Studies Show Compatibility Not Required For Long Lasting Relationships

Studies Show Compatibility Not Required For Long Lasting Relationships

"The Issue With Compatibility

Dating sites like OkCupid.com or chemistry.com boast about their in-depth personality tests, and claim that someone with similar answers to the questions on their tests can result in finding the perfect mate.

Now this sounds very appealing for many different reasons. First, naturally you want to be with someone who shares the same values as you and perhaps even someone who enjoys similar activities like rock climbing. Secondly, it only seems logical to search for another person that also wants to raise children and begin a family someday. Lastly, we have such a yearning for love as social creatures, that we will convince ourselves of just about anything in order to fill the empty spots in our hearts.

All of these reasons create quite the compelling case for compatibility sites, but how well and how long do the relationships that have similar interests and quirks truly last?

Dr. Ted Hudson of the University of Texas ran a longitudinal study of couples that had been married for years and in his research he discovered something quite surprising. Dr. Hudson explains, “My research shows that there is no difference in the objective compatibility between those couples who are unhappy and those who are happy.”

Dr. Hudson went on to say that couples that feel content and warmth in their relationships said that compatibility wasn’t an issue for them. In fact, they said that it was them who made the relationship work, not the compatibility of their personalities. But when the unhappy couples were asked what they thought about compatibility, they all answered by saying that compatibility is extremely important to a marriage. Sadly, they didn’t think they were compatible with their significant other. Dr. Hudson explains that when the unhappy couples said, “we’re incompatible” they were truly meaning, “We don’t get along very well.”

That’s where the issue arises with compatibility – everyone who is unhappy naturally blames it on the facade of compatibility. They fail to realize and comprehend that a successful relationship does not hinge its posterity on how alike you are, instead it hangs on by the sheer will power and want to stay in a relationship.

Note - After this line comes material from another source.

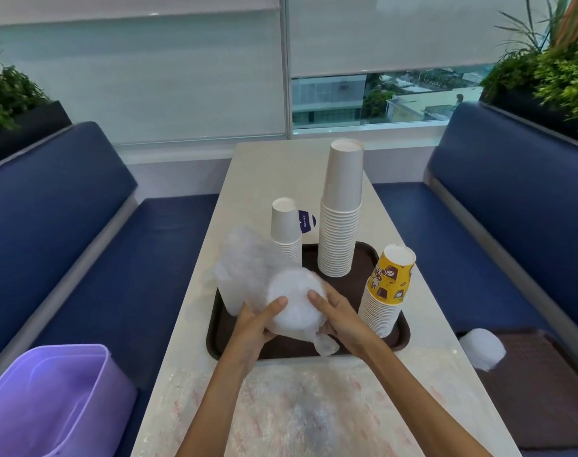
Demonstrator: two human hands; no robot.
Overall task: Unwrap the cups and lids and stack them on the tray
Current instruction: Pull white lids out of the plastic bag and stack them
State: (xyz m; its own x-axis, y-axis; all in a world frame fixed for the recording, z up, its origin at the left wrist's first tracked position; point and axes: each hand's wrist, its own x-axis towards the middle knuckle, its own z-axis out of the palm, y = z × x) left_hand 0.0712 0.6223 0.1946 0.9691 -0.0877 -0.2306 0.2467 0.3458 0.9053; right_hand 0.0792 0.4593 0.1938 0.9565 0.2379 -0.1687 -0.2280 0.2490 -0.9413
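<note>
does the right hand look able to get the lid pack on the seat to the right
Probably, once freed: the lid pack lies just off the table edge, nothing between. Right now the right hand and left hand both hold the wrapped lids over the tray.

Single head-worn view here, wide-angle, looking forward and down along the table (264, 179) toward the window (380, 100) at the top of the frame. The tray (281, 349) sits close at centre, with blue benches (66, 225) at both side edges.
</note>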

This can be observed in arranged marriages, where they tend to last longer and tend to be happier in their relationships, according to international happiness surveys. Do these arranged marriages last longer because they don’t have the option of divorce like we do in the United States? Of course not, it’s because they choose to stay committed and aren’t looking for “the next best thing” or someone that’s more suitable in their eyes.

Professor of Sociology at Stanford University, Michael J. Rosenfeld explains that arranged marriages aren’t that different from the love relationships we have in the Western world. The greatest difference is in our cultures. Americans value autonomy more than anything – they want the freedom to choose who they want to be with. More often than not, however, we get stuck in the perpetual loop of consciously and unconsciously considering someone else when things aren’t going perfectly in our own relationship. And this is where the illusion of compatibility comes into play.

Finding A Mate To Spend A Lifetime With

So we know that building a relationship with someone is dependent on you and the other person. It has more or less nothing to do with compatibility. But if we can’t depend on compatibility exams or some standard form of testing to find our ideal mate, then how do we do it?

Dr. John Gottman, the founder of The Gottman Institute in Seattle, said that measures of personality are incapable of truly predicting the length or success of a relationship. Gottman discovered that couples who focus their energy on building something meaningful together in their life (e.g., starting a business together) tend to last the longest. How a couple interacts is the single, most fundamental aspect to creating a successful relationship. Meaning, it’s not who you are or what you do that will prolong or help you find the perfect mate. It’s how you speak to each other, how well you get along, and how you move through time together.

John Gottman went on to say that your partner should support your life dreams. They should look up to you, admire you, and respect you. Now this sounds ideal, but when you truly reflect on how you’ve always wanted to be treated, having someone who genuinely believes in your greatness is paramount."